Esse é mais um momento em que a imprensa peca pelo suposto dever de noticiar tudo que aparecer pela frente, sem ter critérios para escolher o que merece ou não espaço. Sempre que um clube grande como o Atlético-RJ está em má fase, pipocam na caixa de entrada de várias redações e-mails de assessorias de imprensa de técnico com “notícias” como “Zé Francisco nega que tenha recebido convite do Atlético-RJ”. Para negar, é preciso alguém ter feito uma afirmação antes, certo? Ninguém a fez. A assessoria de Zé Francisco simplesmente negou o que não foi afirmado.
Muitos veículos, sedentos por notícias e boatos, nem sempre checam as informações. Simplesmente as reproduzem depois de as pegarem em uma agência de notícias, site estrangeiro ou assessoria de imprensa. Claro que o fato de chegar um press release dando conta que Zé Francisco foi convidado pelo Atlético-RJ pode ter alguma verdade. Mas, aí, é obrigação do repórter ligar para a diretoria atleticana ou para Zé Francisco para esclarecer o assunto. Não acreditar simplesmente no que chega por e-mail e publicar.
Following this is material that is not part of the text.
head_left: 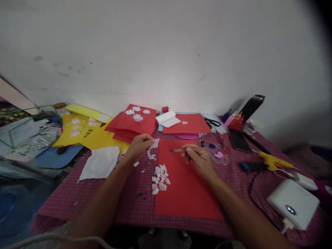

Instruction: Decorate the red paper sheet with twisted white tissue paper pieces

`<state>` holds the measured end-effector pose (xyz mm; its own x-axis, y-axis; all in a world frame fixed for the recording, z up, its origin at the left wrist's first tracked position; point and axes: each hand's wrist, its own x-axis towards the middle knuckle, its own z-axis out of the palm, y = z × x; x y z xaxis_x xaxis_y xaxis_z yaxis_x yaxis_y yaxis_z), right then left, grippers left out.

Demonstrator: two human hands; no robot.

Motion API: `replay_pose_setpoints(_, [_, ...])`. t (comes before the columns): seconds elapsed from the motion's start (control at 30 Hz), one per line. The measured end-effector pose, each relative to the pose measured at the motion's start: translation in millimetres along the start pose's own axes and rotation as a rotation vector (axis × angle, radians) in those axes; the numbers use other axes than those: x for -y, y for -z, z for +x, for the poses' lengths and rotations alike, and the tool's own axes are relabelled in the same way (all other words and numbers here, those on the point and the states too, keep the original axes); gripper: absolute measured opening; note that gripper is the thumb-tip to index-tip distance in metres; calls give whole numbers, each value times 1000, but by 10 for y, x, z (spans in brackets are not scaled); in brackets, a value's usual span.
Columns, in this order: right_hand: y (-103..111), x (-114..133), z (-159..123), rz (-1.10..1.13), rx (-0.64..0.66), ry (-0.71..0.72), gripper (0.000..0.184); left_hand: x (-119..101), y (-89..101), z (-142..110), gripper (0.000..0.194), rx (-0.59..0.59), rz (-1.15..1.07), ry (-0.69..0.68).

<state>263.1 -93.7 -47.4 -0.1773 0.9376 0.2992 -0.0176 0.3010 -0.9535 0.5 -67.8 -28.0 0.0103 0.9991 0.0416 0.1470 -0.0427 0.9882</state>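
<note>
My left hand [141, 143] pinches a small piece of white paper [155, 143] near the top left corner of a red sheet [186, 186]. My right hand [198, 157] grips a thin paintbrush [178, 150], its dark pointed tip facing left above the same sheet. A loose pile of torn white paper pieces [160, 180] lies along the sheet's left edge. Several more scraps [151, 155] are scattered on the checked tablecloth below my left hand. A crumpled white sheet [100, 163] rests left of my left forearm.
Behind are red papers [121, 122] with white paper flowers [138, 118], a white roll [166, 117] and black scissors [212, 122]. On the right lie a clear palette [225, 158], paint bottles [236, 121], a phone [240, 141], a yellow glue gun [275, 161] and a white power bank [293, 202].
</note>
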Motion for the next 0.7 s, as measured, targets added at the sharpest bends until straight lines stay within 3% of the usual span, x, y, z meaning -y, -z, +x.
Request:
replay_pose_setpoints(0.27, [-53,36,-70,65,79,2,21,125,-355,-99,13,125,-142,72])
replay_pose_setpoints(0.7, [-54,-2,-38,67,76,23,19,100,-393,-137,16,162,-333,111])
Essa é uma tática bastante simples de colocar o nome de Zé Francisco entre os cotados ao lugar de Carlos Antônio no Atlético-RJ. Porque o fato de sair uma notícia ligando um técnico a um clube serve para atiçar a torcida, que pode cobrar pela contratação desse treinador. Do mesmo modo que pode lembrar os dirigentes do Atlético carioca que Zé Francisco está no mercado ou então pode ser usado pelo técnico para pedir um aumento para seu atual clube. Não é nada ilegal. Zé Francisco apenas estaria defendendo seus interesses e, por isso, cautela é necessária.
Simplesmente reproduzindo informações no piloto automático, sem refletir, os veículos alimentam os boatos. Depois, não podem reclamar quando perdem respeito diante do público. Ou quando os concorrentes que tomam atitudes mais cuidadosas e prudentes têm mais credibilidade.